The soldier nudges the guy next to him and points at her. “I think - “ Another man from behind pulls her hand down, setting her hair free to fall in her face. “A woman!” someone gasps.

“I’m not a woman, you are!” she points and accuses to distract the other soldiers and then tries to run for it. They catch her by the shoulder and arms and drag her kicking and rowdy to General Li at the center of the formation.

General Li looks surprised to see her. “A woman?” he asks. It’s funny how hard she tried to fit into the role as Mulan but as Ping she can never seem to outrun it. “I - “ Mulan begins, but the general cuts his hand through the air sharply.

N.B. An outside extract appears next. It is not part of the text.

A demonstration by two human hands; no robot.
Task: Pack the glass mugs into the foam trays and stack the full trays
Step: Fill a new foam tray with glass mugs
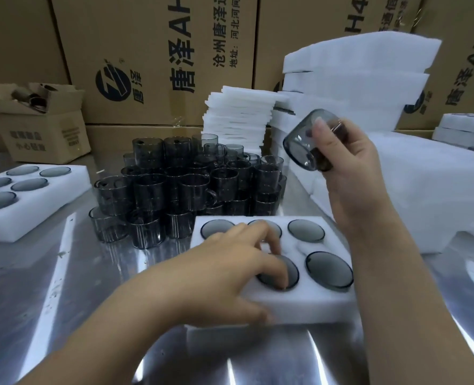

Traditionally minded and relentlessly bound to the honor of military law, she looks in his face and sees that he knows he has no choice but to carry out the ultimate and only penalty for impersonation: death.

Mulan is dragged to her knees and held there, made to bow with her head forward. Mulan gulps and Cri-Kee gives a frantic squeal. He draws his sword from its sheath. General Li, a man she admires even, is going to kill her for her dishonor, right here on the battlefield in front of all these friends and foes. This is how it happens. God, she knew it might happen but she never imagined it actually would. The sword raises. She doesn’t squeeze her eyes shut and she doesn’t cry - those reactions would imply she’s feeling anything at all in this absolute daze. Ancestors! she has time to think -

And then a miracle happens. A wild ululating battle call rings out and suddenly the Huns are crashing forward into the absolute stillness of this grim ceremony like the rushing tide. The hands holding her down disappear, only to be replaced by ones that yank and hoist her into the air. “What the - ” She’s thrown onto a towering Hun’s bare shoulder. Hun warriors rip into the gathered soldiers who begin to beat a hasty retreat, those that can escape. She doesn’t see the general anywhere.

The Hun carrying her like a sack of grain breaks out into a run in the opposite direction, which is emphatically where she does not want to be. But only ritual death remains behind her. And she likes her head attached to shoulders. And if she somehow managed to sneak into camp, grab her horse, and ride home? They’d find her there, too, and would punish the whole family for her insolence. Here’s hoping they’ll be spared by virtue of their ignorance and innocence in the matter. And as the bump and bounce of her ride cruelly jabs and tears at her chest wound, she realizes there is very little hope at all for her now. Her heart’s beating so fast it feels like she’s about to explode. The man snags a horse and rides it up the mountain with her bouncing on his shoulder.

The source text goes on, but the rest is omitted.